With more than 160 works of art by more than 90 artists shown at three different locations—the National Gallery and Devon House in Kingston and National Gallery West in Montego Bay, the Jamaica Biennial 2017 is the largest such exhibition in the National Gallery’s history. It provides a dynamic and diverse overview of current art from Jamaica, elsewhere in the Caribbean and the Diaspora in all artistic media, including painting, sculpture, ceramics, textile and fibre art, photography, installation and new media. The exhibition has four components: special projects by international invitees; tribute exhibitions to two noted Jamaican artists; contributions by the artists who have invited status; and what was selected from the juried submissions—the latter two sections include artists who are born or based in Jamaica and artists of Jamaican descent who live elsewhere.

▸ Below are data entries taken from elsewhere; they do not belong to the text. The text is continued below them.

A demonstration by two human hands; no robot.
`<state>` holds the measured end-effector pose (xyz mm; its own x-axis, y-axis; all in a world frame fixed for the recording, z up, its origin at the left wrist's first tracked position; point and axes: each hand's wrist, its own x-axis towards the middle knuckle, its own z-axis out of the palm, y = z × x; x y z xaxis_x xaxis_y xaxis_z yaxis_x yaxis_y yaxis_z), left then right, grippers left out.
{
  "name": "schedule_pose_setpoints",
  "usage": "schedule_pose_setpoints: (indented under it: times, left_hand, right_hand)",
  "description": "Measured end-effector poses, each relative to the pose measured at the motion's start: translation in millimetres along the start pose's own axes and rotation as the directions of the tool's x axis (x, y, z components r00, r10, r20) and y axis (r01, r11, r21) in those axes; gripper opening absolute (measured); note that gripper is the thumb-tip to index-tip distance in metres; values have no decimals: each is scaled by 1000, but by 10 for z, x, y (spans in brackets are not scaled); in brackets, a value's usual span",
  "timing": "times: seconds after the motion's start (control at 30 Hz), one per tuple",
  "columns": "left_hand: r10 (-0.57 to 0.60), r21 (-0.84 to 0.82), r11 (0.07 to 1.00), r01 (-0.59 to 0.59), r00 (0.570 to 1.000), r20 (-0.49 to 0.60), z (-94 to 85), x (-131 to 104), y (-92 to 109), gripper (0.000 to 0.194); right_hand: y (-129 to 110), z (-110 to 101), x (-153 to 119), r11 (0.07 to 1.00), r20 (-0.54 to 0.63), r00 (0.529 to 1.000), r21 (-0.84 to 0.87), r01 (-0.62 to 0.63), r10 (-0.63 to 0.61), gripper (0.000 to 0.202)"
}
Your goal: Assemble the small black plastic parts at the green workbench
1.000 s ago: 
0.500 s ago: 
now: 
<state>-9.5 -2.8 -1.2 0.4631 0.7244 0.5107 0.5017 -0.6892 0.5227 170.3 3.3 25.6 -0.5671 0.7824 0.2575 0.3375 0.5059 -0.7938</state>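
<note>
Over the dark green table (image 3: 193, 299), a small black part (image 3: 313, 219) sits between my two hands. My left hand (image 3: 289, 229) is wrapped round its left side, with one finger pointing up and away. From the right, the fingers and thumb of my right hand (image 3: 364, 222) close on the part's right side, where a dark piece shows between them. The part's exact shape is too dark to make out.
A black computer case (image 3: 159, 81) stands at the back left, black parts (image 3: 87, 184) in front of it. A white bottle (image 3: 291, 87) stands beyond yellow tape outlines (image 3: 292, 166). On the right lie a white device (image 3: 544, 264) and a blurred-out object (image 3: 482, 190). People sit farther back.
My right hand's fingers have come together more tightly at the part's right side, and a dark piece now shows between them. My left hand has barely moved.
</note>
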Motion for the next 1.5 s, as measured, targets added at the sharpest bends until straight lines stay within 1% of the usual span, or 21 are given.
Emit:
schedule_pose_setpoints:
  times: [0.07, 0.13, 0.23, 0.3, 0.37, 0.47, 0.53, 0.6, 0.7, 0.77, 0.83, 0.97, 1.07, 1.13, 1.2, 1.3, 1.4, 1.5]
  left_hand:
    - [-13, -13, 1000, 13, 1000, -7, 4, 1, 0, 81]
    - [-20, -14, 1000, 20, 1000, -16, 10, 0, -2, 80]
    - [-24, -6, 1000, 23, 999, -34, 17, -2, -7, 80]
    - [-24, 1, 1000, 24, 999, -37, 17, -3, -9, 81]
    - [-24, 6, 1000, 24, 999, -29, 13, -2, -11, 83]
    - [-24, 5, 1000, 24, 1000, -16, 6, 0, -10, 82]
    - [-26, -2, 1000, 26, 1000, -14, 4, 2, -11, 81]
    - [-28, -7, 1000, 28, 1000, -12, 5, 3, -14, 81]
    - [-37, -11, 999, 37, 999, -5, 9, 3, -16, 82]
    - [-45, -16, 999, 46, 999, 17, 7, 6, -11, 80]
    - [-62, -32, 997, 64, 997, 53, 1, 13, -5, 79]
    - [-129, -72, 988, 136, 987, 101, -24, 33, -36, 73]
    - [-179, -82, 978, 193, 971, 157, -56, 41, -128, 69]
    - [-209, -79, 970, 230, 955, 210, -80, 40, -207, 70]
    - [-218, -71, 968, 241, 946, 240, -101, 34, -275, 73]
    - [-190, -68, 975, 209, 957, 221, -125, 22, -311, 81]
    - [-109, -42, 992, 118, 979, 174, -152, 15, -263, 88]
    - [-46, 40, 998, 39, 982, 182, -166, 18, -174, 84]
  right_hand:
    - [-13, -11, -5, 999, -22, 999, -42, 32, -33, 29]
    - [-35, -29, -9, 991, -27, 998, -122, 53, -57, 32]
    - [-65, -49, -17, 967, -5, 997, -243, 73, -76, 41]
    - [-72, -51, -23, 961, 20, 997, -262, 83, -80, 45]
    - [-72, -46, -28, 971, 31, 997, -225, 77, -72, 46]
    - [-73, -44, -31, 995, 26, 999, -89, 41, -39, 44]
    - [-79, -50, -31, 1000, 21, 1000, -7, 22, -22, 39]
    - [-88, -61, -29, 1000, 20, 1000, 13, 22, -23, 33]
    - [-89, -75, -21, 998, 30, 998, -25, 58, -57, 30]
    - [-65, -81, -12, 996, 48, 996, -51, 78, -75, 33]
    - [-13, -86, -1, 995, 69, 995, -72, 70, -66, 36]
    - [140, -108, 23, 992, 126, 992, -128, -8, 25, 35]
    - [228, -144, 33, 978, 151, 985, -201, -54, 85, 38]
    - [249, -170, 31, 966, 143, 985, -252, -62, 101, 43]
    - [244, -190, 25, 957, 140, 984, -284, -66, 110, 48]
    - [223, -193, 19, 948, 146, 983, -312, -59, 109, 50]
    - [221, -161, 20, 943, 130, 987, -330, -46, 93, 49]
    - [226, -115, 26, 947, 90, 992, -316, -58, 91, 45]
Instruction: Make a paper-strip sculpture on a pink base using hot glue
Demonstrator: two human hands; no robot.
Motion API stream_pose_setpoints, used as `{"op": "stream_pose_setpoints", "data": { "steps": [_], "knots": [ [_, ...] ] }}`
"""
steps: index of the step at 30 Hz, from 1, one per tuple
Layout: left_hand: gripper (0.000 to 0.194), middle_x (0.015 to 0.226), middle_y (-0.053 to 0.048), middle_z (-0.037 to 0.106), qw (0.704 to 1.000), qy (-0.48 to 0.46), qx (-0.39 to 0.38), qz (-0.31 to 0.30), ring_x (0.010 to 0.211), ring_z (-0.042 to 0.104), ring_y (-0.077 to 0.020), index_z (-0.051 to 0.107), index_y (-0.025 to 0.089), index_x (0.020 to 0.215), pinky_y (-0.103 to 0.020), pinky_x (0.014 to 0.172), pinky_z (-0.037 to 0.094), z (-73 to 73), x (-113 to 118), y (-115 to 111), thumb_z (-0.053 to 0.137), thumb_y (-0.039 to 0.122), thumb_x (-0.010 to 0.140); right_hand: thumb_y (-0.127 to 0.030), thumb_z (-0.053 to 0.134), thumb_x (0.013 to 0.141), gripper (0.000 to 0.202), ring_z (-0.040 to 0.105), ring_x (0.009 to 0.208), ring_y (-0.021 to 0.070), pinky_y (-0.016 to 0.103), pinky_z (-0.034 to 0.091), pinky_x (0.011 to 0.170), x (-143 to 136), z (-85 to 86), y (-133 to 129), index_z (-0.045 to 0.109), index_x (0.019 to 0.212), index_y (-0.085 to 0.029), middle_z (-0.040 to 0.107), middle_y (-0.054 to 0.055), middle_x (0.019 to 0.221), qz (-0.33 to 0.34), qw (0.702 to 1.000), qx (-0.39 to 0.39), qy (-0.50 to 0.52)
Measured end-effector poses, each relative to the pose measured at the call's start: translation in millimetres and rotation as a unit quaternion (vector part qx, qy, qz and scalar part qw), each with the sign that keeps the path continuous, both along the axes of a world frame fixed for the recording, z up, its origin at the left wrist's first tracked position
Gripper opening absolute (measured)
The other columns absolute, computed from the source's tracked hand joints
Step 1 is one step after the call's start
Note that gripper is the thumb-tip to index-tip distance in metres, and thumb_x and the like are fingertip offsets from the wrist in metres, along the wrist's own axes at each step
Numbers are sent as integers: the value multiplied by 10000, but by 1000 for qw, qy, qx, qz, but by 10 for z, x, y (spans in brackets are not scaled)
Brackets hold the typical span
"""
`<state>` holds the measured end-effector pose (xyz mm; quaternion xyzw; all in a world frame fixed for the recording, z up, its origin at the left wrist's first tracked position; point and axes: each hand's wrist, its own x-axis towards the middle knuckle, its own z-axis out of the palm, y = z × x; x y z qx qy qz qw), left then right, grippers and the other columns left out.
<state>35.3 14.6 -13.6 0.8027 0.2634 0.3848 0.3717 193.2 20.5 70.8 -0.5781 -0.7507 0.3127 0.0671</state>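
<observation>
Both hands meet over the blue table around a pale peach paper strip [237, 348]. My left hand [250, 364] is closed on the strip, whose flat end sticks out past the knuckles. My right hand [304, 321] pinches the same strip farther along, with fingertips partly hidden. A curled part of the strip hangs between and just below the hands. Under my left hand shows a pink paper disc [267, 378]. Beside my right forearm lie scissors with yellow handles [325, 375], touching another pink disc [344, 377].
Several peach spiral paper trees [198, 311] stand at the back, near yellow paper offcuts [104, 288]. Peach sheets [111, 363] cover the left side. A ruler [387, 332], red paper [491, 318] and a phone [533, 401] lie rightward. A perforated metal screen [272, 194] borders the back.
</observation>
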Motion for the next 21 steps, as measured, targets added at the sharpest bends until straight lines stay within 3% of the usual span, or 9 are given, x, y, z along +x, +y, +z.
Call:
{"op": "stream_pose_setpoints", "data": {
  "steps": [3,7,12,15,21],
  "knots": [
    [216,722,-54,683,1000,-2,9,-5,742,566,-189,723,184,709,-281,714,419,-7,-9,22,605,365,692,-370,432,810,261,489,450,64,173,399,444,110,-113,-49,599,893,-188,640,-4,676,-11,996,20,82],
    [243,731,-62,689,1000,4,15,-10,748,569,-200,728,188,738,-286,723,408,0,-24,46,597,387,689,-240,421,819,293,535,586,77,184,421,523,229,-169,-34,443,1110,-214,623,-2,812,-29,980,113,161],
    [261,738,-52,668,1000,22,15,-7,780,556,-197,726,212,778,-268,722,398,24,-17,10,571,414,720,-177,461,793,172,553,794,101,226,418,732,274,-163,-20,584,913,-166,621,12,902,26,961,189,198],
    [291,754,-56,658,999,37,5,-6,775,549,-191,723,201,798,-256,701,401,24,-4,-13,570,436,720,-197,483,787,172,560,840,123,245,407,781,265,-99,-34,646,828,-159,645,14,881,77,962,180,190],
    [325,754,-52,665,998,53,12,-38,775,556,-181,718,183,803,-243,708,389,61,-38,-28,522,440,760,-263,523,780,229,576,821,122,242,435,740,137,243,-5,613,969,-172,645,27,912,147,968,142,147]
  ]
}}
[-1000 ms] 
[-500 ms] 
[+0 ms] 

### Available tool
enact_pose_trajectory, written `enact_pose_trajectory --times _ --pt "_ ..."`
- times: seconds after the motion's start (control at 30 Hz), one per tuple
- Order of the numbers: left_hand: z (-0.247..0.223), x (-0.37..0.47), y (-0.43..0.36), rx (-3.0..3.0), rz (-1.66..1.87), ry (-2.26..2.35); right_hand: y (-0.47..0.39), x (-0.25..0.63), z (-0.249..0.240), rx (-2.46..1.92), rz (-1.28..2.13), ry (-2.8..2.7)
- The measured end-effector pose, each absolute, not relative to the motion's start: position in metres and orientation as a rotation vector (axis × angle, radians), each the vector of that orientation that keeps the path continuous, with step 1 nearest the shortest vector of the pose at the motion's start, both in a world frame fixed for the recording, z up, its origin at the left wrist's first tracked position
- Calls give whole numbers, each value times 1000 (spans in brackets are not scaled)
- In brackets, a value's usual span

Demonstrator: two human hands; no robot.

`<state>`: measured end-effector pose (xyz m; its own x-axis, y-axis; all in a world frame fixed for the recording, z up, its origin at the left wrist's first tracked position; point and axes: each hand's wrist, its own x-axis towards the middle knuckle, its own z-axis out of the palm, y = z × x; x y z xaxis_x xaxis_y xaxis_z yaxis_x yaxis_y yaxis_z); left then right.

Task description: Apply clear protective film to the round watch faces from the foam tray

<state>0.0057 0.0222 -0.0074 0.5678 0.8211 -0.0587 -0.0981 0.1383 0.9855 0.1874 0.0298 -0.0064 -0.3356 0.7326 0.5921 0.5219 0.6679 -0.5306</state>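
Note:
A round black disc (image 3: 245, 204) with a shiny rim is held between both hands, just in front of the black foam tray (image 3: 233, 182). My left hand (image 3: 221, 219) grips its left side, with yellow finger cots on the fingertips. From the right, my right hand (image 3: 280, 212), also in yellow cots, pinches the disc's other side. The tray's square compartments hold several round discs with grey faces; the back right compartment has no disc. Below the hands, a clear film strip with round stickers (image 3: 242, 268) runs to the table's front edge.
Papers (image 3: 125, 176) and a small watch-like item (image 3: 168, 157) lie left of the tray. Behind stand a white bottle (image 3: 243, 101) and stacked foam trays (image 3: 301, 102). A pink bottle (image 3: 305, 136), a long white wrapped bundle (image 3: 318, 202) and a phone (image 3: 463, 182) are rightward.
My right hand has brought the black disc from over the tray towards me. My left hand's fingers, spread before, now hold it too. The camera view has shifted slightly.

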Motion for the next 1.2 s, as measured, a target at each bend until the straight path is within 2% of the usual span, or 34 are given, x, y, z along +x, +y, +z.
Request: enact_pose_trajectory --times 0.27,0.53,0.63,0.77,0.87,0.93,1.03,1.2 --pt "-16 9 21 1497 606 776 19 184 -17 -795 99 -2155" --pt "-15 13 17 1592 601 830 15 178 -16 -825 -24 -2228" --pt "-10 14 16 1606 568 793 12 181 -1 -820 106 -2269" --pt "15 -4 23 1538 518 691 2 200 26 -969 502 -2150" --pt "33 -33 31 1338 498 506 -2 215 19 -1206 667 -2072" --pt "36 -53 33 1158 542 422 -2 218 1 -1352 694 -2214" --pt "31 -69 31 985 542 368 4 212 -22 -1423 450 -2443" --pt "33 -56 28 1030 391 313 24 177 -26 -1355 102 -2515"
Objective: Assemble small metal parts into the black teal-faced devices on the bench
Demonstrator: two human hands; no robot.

The resulting Jamaica Biennial 2017 offers a healthy and at times provocative mix of new, emerging and established artists, including recent graduates of the Edna Manley College such as Ziggie Graver and Kelley-Ann Lindo; artists who have never exhibited before such as Nathan Cunningham, who is self-taught; and as well as well-known artists such as Samere Tansley, Marlon James, Laura Facey, David Boxer, Deborah Anzinger, Prudence Lovell, Storm Saulter, Phillip Thomas, Bryan McFarlane, Petrona Morrison, Shoshanna Weinberger, Jasmine Thomas-Girvan and many others. The special projects are by Andrea Chung, David Gumbs, Nadia Huggins, Jodie Lyn-Kee-Chow, Raquel Paiewonsky, and Marcel Pinas—all of them artists with Caribbean roots or based in the Caribbean—while the two tribute exhibitions provide overviews of the work of Alexander Cooper and the late Peter Dean Rickards.